Teknoloji ve teknik bilgi transferine de ihtiyaç var

Sınır Tanımayan Doktorlar Örgütü (MSF) Almanya temsilcilerinden Elisabeth Massute, AA muhabirine yaptığı açıklamada Hindistan ve Güney Afrika Cumhuriyeti'nin DTÖ’de dile getirdiği patentlerde geçici muafiyet önerisinin Kovid-19 aşılarını ve tedavisini kapsadığını belirtti.

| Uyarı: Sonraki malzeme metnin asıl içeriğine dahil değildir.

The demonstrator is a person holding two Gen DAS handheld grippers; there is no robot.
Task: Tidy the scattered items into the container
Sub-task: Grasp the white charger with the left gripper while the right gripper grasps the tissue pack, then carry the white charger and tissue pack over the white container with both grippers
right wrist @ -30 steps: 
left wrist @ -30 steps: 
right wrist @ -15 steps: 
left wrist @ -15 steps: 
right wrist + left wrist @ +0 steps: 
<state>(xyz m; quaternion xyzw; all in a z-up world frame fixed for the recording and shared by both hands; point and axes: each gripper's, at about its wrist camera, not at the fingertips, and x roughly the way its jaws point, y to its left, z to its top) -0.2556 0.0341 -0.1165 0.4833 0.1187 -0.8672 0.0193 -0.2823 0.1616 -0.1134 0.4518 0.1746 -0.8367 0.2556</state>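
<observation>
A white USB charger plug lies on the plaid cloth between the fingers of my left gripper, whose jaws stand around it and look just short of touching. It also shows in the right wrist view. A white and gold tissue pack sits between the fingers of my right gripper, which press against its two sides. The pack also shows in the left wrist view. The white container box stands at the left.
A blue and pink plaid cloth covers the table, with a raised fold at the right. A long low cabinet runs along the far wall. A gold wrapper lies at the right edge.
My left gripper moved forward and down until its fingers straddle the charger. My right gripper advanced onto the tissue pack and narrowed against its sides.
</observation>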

Bu ülkelerin önerilerinin küresel salgını sona erdirmek için gerekli medikal ürünleri de kapsadığını anlatan Massute, “Bizce soru, dünya çapında daha fazla insana daha fazla aşı, tedavi ve benzeri şeyler sağlayarak bu pandemiyi sona erdirmeye yardımcı olacak önlemler nelerdir? Aşıda patentten feragat, bazı önlemlerden biri olabilir, ancak tek başına yeterli değildir.” değerlendirmesinde bulundu.

Massute, Kovid-19 aşı patentlerinde geçici muafiyeti çok karmaşık sorunun bir çözüm parçası olarak nitelendirerek, “Patentlerden feragat edilmesiyle birlikte, özellikle mRNA tekniğiyle geliştirilmiş aşıların küresel üretimini artırmak için teknoloji ve teknik bilgi transferine ihtiyacımız var.” diye konuştu.

Elisabeth Massute, insanların, özellikle de daha yoksul ülkelerdeki sağlık çalışanlarının ve yüksek risk gruplarının korunmasına yardımcı olmak için aşıların acilen “yeniden dağıtılmasına” ihtiyaç olduğunu vurguladı.